### DIRECTIONS FOR THIS TASK
Beneath this instruction is a block of data; output from it exactly the lines that run from the one containing "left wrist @" through the one containing "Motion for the", inclusive.

+ + + +

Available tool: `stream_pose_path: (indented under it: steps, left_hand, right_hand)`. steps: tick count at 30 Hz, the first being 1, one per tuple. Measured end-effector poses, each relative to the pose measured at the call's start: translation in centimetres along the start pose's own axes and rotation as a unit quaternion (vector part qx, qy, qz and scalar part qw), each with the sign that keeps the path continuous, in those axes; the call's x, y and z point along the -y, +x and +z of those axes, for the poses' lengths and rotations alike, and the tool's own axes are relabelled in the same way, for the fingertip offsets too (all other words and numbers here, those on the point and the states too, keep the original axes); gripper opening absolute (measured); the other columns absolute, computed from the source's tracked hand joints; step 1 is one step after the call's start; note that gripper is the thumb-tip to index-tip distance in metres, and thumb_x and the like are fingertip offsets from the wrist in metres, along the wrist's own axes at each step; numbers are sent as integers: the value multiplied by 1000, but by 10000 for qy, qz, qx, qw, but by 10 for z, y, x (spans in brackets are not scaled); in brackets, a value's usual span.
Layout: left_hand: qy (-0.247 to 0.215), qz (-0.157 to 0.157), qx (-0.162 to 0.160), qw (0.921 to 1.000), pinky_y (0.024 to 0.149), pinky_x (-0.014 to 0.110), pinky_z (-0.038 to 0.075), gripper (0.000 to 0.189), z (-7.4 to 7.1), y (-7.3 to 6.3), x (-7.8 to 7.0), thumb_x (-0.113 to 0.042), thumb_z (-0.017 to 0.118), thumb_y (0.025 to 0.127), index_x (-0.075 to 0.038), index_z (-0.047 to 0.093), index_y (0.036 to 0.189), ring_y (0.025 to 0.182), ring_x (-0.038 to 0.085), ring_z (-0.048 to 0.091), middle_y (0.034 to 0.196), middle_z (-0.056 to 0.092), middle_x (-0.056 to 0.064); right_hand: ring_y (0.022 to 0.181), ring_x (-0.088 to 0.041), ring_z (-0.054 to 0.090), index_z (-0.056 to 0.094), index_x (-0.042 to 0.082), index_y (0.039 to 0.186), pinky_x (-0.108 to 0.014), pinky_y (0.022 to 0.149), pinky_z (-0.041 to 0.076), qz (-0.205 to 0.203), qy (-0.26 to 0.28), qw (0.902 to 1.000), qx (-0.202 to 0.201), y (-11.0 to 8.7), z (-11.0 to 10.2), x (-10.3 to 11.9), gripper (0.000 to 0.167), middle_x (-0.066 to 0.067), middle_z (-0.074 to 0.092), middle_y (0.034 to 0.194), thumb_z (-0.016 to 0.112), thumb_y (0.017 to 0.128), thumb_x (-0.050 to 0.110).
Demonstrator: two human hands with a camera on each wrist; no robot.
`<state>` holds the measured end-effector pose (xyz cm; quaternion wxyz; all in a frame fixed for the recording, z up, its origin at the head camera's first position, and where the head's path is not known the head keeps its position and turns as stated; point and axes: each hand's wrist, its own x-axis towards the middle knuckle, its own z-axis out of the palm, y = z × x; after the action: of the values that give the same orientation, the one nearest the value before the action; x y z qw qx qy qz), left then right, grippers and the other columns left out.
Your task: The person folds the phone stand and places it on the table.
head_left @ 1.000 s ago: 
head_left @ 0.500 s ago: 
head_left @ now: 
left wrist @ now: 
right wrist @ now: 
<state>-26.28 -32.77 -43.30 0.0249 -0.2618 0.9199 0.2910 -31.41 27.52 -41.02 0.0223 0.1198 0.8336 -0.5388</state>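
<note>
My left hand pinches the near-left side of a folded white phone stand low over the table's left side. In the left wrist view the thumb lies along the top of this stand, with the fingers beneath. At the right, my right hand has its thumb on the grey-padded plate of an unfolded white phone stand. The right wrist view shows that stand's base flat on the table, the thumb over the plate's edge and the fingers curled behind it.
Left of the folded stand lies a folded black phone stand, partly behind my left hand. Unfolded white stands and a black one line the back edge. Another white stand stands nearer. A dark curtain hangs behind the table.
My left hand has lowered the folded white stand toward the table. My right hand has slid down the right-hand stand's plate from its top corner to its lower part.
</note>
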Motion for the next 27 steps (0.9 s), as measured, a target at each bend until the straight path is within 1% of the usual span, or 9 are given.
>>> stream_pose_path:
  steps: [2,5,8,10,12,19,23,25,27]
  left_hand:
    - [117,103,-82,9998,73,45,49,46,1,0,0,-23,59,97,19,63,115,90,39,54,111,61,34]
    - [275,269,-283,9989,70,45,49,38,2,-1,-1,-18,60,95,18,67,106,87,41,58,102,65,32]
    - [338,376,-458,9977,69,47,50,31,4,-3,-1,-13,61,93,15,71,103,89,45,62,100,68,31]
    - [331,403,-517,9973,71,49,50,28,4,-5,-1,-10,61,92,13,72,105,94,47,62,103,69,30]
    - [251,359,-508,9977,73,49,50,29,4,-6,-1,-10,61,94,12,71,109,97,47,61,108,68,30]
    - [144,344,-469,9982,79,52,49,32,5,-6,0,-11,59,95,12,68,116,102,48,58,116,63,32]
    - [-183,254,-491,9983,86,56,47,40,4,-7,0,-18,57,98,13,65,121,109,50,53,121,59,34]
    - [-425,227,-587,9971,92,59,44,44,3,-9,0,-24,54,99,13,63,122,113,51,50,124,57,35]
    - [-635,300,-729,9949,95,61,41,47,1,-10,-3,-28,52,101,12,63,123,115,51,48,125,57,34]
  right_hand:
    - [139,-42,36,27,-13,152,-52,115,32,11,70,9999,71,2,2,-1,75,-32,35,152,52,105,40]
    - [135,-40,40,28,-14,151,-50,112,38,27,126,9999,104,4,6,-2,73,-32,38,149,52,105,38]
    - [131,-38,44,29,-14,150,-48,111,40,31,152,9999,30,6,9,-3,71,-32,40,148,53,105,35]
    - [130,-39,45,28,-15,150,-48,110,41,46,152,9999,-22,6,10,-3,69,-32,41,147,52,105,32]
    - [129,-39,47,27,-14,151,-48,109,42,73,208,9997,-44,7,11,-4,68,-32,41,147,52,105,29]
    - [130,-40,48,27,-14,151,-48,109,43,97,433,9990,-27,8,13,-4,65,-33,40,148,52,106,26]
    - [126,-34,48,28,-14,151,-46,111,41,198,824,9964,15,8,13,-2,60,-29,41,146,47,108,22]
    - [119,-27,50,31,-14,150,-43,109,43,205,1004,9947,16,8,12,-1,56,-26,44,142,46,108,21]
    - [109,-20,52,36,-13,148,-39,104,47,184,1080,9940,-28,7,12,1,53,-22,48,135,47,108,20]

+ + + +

### SOLUTION FOR THIS EXERCISE
left wrist @ now: 
right wrist @ now: 
<state>-26.28 -32.77 -43.30 0.0249 -0.2618 0.9199 0.2910 -31.41 27.52 -41.02 0.0223 0.1198 0.8336 -0.5388</state>
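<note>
My left hand pinches the near-left side of a folded white phone stand low over the table's left side. In the left wrist view the thumb lies along the top of this stand, with the fingers beneath. At the right, my right hand has its thumb on the grey-padded plate of an unfolded white phone stand. The right wrist view shows that stand's base flat on the table, the thumb over the plate's edge and the fingers curled behind it.
Left of the folded stand lies a folded black phone stand, partly behind my left hand. Unfolded white stands and a black one line the back edge. Another white stand stands nearer. A dark curtain hangs behind the table.
My left hand has lowered the folded white stand toward the table. My right hand has slid down the right-hand stand's plate from its top corner to its lower part.
</note>
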Motion for the next 27 steps (0.9 s), as measured, a target at each bend until the straight path is within 1% of the usual span, or 9 are given.

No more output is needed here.